Monday, July 27, 2015

THE KINDERGARTEN TEACHER: Nadav Lapid's film makes good on promise of POLICEMAN


When Corinth Films released the Israeli film Policeman last year, it seemed as if an important new director -- Nadav Lapid -- might be knocking at our door. With the release this week by Kino Lorber of Lapid's newest work, THE KINDERGARTEN TEACHER, that knock now sounds like enormous pounding. This movie is about so many things -- art (what it is and where it comes from), teaching, how children learn, poetry, plagiarism, what's important in life and how to achieve it, even the state of Israel itself -- that if Lapid managed to handle a couple of these well, we'd be impressed. Instead, he does it all, in one of the supreme juggling acts of modern cinema. He's so good in fact, that you're seldom even aware of the balls being in the air.

The writer/director, pictured at right, gets so much correct in this, his third full-length feature, that I can only marvel at his accomplishment -- from the story idea to the themes explored right through to the final execution. The tale here is of the titular teacher and her five-year-old student, whom we view almost immediately in thrall to creativity, composing a poem that is clearly far beyond any normal five-year-old's abilities. How the teacher responds to this, and how her response triggers various responses in others, becomes the meat of the movie.

Along the way, we meet a most interesting array of characters, many of whom, have their own reactions to both the poetry and the child (some, it turns out, do not know that the former evolved from the latter). We come face to face with various kinds of plagiarism, with hypocrisy, and with cultural cretinism masked as sensible consumerism and the ability to make money. Or is it vice versa?

I am guessing that the filmmaker's sensibility cleaves toward art over commerce, but he allows the other side -- embodied by the child's uber-successful father -- its due.

Lapid also allow us to view the child in various ways: as a real poet (even if his poetry does appear to come from some strange and "other" place), as a relatively normal, playful kid, and as maybe a child touched with more than a trace of Aspergers -- if not an outright idiot savant. (The young performer chosen for the role, newcomer Avi Shnaidman, could hardly be better.)

And the teacher herself? Whew!
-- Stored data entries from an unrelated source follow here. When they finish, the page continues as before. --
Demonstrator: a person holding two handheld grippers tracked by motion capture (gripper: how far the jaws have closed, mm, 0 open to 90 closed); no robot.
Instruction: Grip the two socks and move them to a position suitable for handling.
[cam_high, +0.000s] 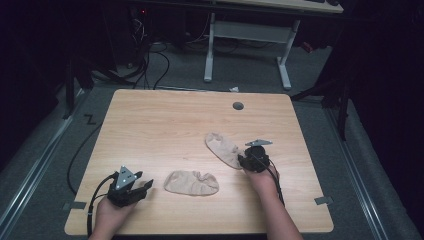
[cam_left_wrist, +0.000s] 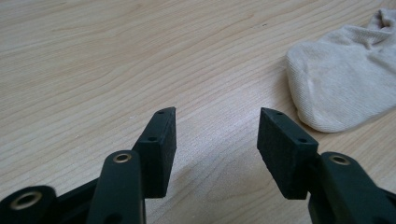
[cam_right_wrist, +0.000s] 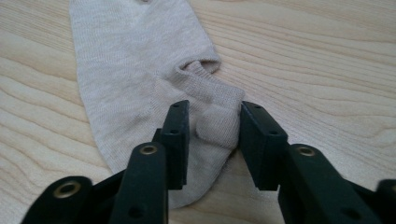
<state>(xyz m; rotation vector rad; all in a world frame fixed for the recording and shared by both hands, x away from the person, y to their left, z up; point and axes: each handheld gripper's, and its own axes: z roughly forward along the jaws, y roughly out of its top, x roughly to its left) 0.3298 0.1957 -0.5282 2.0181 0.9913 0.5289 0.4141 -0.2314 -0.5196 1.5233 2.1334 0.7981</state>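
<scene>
Dim room, grey floor around one pale wood tabletop with rounded corners, clear grain lines and a small grey round cap near the far edge; behind it a white-legged desk and loose black cables on the floor

Item 1: beige sock, lying flat right of centre. Right gripper is at its near end, jaws part-way closed with a raised fold of the cuff bunched between them; the pads touch the fabric on both sides

Item 2: second beige sock, crumpled, near the front edge, well apart from the first

Item 3: left gripper, low over bare wood at the front left corner, jaws wide apart with nothing between them; second sock just to its right
</scene>
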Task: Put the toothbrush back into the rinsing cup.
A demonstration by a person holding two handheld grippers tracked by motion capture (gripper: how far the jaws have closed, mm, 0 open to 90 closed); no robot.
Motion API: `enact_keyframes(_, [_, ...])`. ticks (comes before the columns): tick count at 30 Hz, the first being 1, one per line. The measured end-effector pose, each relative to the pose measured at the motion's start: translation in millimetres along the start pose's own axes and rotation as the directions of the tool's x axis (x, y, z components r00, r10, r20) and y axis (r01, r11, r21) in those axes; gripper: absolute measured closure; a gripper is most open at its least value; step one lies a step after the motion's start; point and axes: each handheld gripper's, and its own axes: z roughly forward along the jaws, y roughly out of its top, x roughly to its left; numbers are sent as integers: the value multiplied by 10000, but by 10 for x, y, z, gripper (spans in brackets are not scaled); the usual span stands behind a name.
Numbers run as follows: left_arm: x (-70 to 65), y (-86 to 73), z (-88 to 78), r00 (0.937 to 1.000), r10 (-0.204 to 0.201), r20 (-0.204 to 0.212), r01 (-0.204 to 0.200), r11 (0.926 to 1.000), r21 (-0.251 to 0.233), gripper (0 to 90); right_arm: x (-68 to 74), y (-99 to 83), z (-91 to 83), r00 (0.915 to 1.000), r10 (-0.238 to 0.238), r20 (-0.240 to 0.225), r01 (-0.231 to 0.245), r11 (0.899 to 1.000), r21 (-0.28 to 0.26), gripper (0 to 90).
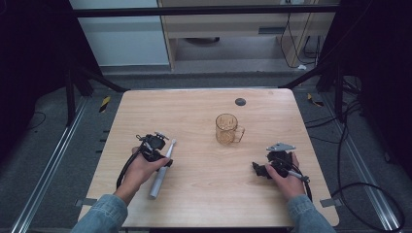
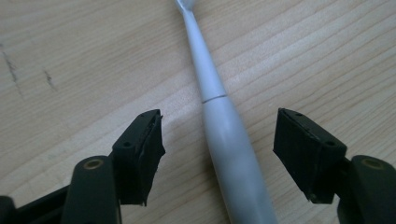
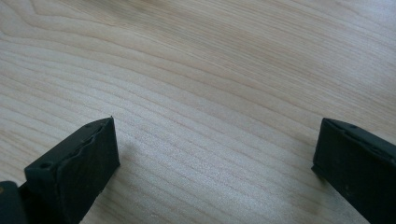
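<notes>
A white electric toothbrush [image 1: 161,171] lies flat on the wooden table [image 1: 204,194], its head toward the far side. My left gripper [image 1: 154,148] hovers right over it, open, with a jaw on either side of the handle [image 2: 231,144] and a gap between each pad and the brush. An amber glass mug [image 1: 227,129] stands upright near the table's middle, handle to the right. Near the right front of the table my right gripper [image 1: 266,169] is held open over bare wood [image 3: 210,93], nothing between its jaws.
A small dark round disc [image 1: 240,102] sits near the table's far edge. Black frame legs and cables surround the table on the floor. The person's denim sleeves come in from the front edge.
</notes>
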Motion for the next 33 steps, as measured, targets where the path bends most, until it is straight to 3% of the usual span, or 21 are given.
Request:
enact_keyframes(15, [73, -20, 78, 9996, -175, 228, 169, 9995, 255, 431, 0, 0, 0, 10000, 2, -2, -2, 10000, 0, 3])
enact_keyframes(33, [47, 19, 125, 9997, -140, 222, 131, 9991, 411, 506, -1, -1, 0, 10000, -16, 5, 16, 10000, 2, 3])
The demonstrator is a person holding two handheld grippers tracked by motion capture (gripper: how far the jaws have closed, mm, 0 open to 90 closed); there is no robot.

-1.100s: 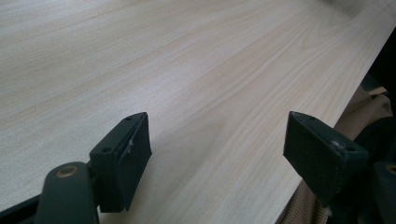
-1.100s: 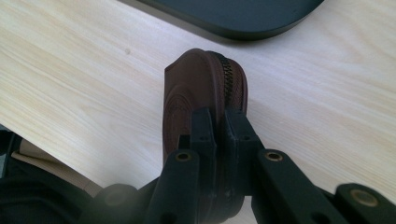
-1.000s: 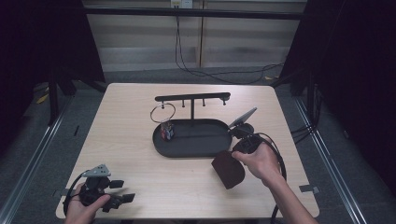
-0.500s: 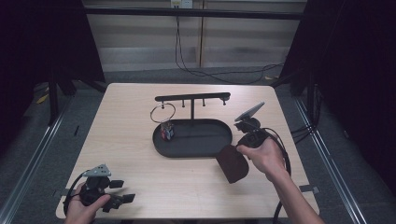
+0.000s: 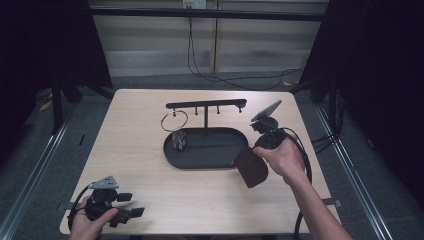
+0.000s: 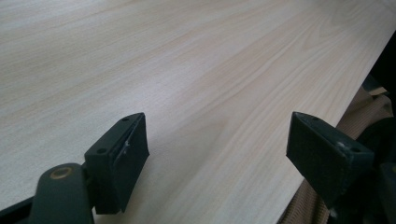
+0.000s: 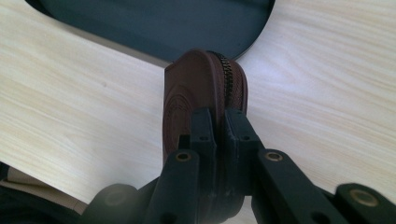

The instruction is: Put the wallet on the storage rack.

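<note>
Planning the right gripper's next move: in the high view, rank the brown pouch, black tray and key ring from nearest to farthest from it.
1. Brown pouch: clamped in the right gripper.
2. Black tray: just left of it.
3. Key ring: hanging at the tray's far left end.

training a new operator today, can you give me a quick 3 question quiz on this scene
1. True or false: the right claw is shut on the brown zip pouch.
2. What hangs from the black stand over the oval tray? A) a metal ring with keys B) a watch C) a pair of scissors
3. Fill in: the left claw sits near the table edge with its jaws ____.

Key: 1 true; 2 A, the key ring; 3 open, nothing between them.
</note>
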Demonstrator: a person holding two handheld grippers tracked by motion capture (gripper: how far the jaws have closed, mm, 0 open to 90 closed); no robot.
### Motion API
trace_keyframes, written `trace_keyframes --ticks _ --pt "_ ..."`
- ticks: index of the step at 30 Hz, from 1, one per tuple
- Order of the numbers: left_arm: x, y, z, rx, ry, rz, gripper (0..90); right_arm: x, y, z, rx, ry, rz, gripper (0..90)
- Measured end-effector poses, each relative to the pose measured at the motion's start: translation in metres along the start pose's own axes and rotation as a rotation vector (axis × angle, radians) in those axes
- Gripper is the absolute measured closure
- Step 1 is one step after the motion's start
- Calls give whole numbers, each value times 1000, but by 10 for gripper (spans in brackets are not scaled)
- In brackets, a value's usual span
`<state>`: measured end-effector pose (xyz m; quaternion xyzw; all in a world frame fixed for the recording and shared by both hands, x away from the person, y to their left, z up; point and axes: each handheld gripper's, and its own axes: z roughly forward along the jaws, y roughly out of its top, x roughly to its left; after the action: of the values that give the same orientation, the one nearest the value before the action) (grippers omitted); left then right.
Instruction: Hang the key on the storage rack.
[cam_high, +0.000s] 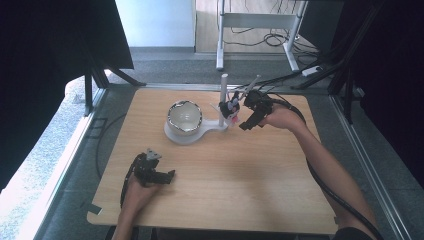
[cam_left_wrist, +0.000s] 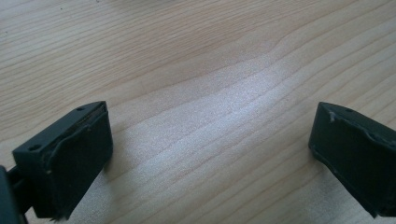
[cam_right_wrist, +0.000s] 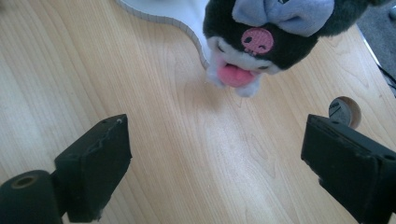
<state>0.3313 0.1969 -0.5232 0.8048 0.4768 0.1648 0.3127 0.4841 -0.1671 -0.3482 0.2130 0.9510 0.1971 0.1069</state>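
Note:
A small black and white plush toy (cam_high: 231, 107) with a pink tongue hangs by the upright white post (cam_high: 223, 95) of a white stand (cam_high: 176, 136). A shiny bowl (cam_high: 184, 117) sits on the stand's round base. In the right gripper view the plush toy (cam_right_wrist: 271, 37) is just beyond the jaws, at the edge of the stand's base (cam_right_wrist: 177, 14). My right gripper (cam_high: 246, 124) (cam_right_wrist: 217, 128) is open, close to the toy's right, with only bare wood between its jaws. My left gripper (cam_high: 167, 176) (cam_left_wrist: 210, 116) rests open on the table near the front left, holding nothing.
The wooden table (cam_high: 260, 190) has a small round hole (cam_right_wrist: 344, 111) near the right gripper. Cables trail from both grippers off the table. Beyond the far edge stand a white desk frame (cam_high: 255, 22) and loose floor cables (cam_high: 280, 40).

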Motion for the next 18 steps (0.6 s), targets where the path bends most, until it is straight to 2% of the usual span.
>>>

As performed by the Israeli actress Sarit Larry, she is a mass of obsessive contradictions that make for one of the most complicated, strange, sad and memorable characters to grace a movie in a long while.
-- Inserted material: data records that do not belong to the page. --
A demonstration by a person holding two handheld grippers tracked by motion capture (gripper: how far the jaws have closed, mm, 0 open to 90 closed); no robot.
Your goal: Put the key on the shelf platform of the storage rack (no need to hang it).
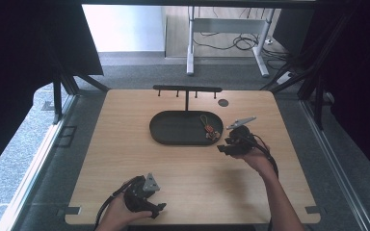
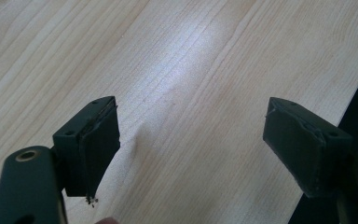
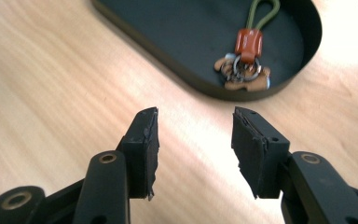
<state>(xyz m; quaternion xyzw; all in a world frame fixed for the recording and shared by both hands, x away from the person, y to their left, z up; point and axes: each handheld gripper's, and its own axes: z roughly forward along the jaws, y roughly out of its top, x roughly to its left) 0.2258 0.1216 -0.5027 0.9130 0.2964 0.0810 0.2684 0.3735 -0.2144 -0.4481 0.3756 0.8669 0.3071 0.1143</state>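
Note:
A key ring [image 1: 210, 129] with an olive loop, an orange-brown tag and brown charms lies at the right end of a black oval tray [image 1: 173, 130]. In the right gripper view the key ring [image 3: 246, 60] rests inside the tray [image 3: 186, 32], ahead of the jaws. My right gripper [image 1: 223, 149] hovers over the wood just right of the tray; in its own view the gripper [image 3: 195, 140] is open with nothing between its pads. My left gripper [image 1: 160, 208] rests near the table's front edge, and in its own view it [image 2: 191, 140] stands wide open over bare wood.
A black T-shaped hanger rack [image 1: 187, 90] with several hooks stands behind the tray. A dark round disc [image 1: 223, 102] is set in the tabletop at the back right. The wooden table [image 1: 125, 159] ends close to the left gripper.

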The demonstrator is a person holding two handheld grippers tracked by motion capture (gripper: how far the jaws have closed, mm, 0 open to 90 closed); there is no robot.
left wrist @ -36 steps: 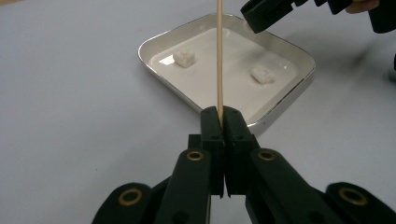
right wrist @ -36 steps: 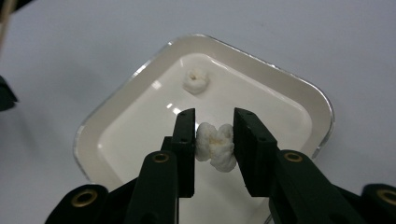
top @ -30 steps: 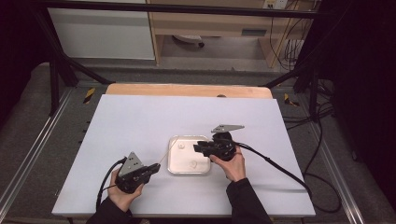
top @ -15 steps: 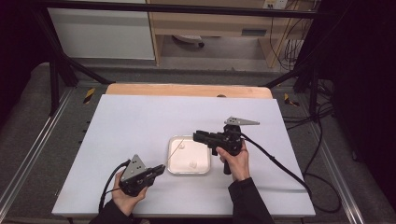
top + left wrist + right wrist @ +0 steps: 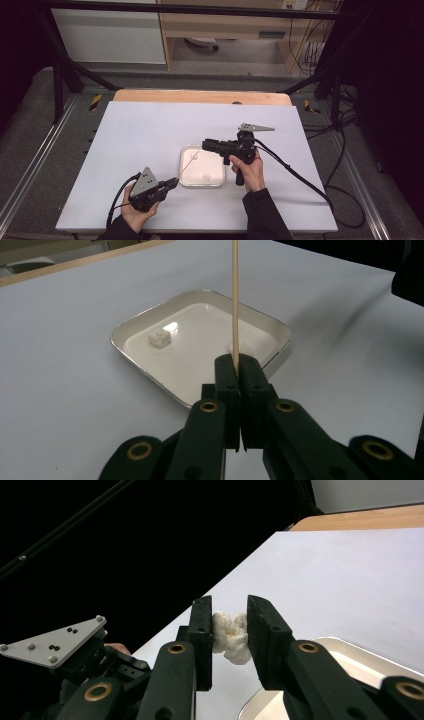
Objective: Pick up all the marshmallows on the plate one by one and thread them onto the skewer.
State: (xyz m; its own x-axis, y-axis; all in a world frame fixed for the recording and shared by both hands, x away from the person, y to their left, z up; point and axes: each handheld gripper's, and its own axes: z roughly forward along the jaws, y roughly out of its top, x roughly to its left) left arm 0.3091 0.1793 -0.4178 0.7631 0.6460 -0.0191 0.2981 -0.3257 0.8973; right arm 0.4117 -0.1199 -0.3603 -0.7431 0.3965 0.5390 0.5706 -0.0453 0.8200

The obsessions of this teacher, Nira, move the plot onward in a convulsive but surprisingly believable manner. The movie raises a host of questions, almost none of which it can answer. Yet that undoubtedly is the point. We need to think, and think hard, about all of these things. What kind of art and culture and commerce -- in fact, what kind of country, do we want?

Without much of a push, you can take The Kindergarten Teacher as a kind of metaphor for the state of Israel, the birth of which appeared to offer such possibility, the result of which today seems a tight, nasty knot of contradictions. (Had it made here in the USA, the movie would fit America rather well, too.)

Whatever: This is quite a piece of movie-making, and it opens in New York City this Friday, July 31, at The Film Society of Lincoln Center's Francesca Beale Theater.